PowerShell Performance Part 2, Reading Text Files

This is part 2 of my informal blog series on PowerShell performance.  In part 1 I discussed some strategies for measuring performance.  In part 2 I’ll be covering file read performance and related techniques and use cases.  Because of the volume of information, I’ll cover writing file data in part 3.

Working with text files is fundamental.  Tasks like reading and parsing log files are exceedingly common in both interactive and programmatic scenarios.  It’s no surprise a lot has already been written about PowerShell performance in this area.  My goal here is to conduct a comprehensive study of file read techniques to determine the best options in different situations.  As the title implies I’m particularly interested in performance but code readability and memory utilization will also be considered.

PowerShell’s primary tool for reading text files is the Get-Content (GC) cmdlet.  Like many native cmdlets, GC offers broad capabilities. For example, it can easily read different encodings including non-text data.  No surprise, GC’s flexibility comes with a performance penalty; it’s earned a reputation for being quite slow.  As such, a number of alternate techniques have gained popularity, especially those that directly leverage .Net classes.

Study Methodology:

As described in Part 1, I don’t want to rely on a single measurement.  So, I ran each technique through a 10 iteration loop.  Those techniques that generate a single string were re-run through another 2 loops.  The first, using the -split operator and the other using the .Split() method.  Get-Content can return both types, but defaults to an array, so I wanted to ensure comparison of like return types while including the typical expectation.  The data should be sufficient to pick the fastest approach for the desired output type.

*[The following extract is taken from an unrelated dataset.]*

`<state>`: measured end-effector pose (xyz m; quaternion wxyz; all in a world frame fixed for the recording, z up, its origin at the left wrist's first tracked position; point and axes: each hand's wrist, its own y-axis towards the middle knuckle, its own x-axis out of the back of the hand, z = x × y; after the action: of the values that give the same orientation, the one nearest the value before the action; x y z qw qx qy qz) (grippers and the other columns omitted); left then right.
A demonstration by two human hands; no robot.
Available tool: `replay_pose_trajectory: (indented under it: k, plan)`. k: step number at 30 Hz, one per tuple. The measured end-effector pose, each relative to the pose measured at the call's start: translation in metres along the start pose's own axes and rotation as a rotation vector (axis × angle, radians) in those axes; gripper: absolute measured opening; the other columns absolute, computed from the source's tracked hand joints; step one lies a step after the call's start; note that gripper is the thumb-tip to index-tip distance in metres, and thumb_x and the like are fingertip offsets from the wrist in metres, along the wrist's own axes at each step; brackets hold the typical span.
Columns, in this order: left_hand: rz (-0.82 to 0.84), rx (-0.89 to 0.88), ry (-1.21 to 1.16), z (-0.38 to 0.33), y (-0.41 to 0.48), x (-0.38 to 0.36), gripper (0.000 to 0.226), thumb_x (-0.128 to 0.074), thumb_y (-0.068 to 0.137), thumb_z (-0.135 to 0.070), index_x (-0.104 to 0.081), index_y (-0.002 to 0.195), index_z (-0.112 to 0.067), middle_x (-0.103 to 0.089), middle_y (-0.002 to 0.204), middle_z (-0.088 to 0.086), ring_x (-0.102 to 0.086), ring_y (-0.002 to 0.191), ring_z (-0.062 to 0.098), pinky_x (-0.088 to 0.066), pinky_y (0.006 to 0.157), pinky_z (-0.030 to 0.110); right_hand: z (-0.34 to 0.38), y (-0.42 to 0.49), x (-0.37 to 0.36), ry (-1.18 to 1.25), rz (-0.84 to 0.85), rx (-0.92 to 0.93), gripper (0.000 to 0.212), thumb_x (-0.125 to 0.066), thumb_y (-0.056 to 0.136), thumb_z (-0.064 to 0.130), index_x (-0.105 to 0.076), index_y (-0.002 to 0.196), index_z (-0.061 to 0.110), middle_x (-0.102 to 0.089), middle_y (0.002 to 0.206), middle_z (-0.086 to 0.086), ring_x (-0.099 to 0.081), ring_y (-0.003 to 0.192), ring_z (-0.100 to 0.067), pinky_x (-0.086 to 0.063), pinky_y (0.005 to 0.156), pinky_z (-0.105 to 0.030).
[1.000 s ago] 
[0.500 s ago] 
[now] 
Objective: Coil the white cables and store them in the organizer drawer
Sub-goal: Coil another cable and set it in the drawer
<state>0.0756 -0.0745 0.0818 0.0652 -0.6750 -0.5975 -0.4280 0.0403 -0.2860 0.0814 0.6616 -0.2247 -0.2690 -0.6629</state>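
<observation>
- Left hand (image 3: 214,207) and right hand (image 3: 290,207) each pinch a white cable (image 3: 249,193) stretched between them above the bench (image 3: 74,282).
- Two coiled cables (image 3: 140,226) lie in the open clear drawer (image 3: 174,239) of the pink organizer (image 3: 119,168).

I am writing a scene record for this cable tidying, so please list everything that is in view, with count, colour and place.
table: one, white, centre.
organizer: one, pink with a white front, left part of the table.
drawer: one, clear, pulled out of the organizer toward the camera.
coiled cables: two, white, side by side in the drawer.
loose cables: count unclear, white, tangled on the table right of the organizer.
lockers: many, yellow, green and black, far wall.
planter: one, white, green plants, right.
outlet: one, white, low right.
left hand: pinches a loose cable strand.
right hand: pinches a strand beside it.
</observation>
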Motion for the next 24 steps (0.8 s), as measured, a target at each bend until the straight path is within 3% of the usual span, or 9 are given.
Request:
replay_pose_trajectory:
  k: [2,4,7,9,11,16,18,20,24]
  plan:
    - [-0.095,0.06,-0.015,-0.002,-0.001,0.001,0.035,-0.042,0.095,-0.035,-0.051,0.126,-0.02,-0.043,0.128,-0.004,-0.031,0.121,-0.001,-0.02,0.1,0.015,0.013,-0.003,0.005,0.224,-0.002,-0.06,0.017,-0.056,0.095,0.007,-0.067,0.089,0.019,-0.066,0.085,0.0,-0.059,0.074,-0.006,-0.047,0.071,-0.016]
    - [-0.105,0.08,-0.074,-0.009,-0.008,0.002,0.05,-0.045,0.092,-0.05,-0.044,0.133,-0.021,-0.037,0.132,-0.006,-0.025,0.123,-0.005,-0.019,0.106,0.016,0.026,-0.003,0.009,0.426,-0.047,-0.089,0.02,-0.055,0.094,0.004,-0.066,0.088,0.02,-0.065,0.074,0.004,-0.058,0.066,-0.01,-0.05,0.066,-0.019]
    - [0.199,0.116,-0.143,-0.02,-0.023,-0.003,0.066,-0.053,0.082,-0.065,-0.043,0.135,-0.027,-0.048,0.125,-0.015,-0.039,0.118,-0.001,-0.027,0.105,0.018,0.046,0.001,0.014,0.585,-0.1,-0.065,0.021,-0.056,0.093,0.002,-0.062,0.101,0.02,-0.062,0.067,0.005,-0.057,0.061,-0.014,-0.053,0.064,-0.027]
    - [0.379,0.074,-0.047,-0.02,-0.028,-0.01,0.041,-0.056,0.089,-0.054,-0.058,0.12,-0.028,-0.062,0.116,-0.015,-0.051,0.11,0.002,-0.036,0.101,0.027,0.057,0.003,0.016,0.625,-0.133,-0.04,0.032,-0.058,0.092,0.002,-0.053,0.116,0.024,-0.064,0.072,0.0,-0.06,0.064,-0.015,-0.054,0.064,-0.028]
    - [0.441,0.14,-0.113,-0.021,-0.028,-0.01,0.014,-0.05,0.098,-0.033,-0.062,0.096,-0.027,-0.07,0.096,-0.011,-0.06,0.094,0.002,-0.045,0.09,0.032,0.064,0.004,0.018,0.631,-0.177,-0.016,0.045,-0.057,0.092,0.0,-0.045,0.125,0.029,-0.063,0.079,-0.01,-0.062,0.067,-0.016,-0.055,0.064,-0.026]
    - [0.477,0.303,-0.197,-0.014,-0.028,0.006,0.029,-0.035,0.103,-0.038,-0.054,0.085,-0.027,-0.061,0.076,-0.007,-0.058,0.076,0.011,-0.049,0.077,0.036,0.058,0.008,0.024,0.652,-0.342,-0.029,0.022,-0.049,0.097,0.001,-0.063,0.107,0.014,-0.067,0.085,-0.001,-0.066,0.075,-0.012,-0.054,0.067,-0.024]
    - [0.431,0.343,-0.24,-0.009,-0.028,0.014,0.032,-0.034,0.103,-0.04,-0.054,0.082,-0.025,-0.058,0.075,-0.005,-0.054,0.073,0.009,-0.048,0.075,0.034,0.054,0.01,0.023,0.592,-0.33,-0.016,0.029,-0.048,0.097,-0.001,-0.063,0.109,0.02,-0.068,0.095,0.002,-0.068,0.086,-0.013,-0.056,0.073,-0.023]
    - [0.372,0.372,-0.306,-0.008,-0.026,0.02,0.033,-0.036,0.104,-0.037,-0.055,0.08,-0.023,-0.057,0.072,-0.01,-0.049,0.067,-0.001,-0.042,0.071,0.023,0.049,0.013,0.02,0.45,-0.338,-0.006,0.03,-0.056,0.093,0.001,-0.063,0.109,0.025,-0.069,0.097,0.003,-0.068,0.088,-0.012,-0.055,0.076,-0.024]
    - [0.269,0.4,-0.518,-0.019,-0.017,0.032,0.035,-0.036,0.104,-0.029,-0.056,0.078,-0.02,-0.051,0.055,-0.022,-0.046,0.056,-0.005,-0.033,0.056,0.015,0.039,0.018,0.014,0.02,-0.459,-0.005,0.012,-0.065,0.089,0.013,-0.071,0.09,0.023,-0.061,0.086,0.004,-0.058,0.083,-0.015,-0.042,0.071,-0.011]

Note/Warning: .Split() will split on every character in its argument.  Therefore, splitting on the default Windows line ending results in unintended empty elements.  To compare fairly with the -split I included the [System.StringSplitOptions]::RemoveEmptyEntries argument in the tests.  However, that will also remove naturally occurring blank lines; a potential problem if you are expecting and/or need them. I included the .Split() variations because it still works well where blanks aren’t an issue, which is often the case with text logs. 

Test files were created by copying data from an IIS log file into 100KB, 2.5MB, 25MB, 50MB, 100MB and 1GB files. I maintained ASCII encoding throughout.

I ran each test in a fresh PowerShell console window.  Seeing as there’s overlap between command permutations and/or .Net classes I didn’t want any of the caching functionality mentioned in Part 1 to skew the results.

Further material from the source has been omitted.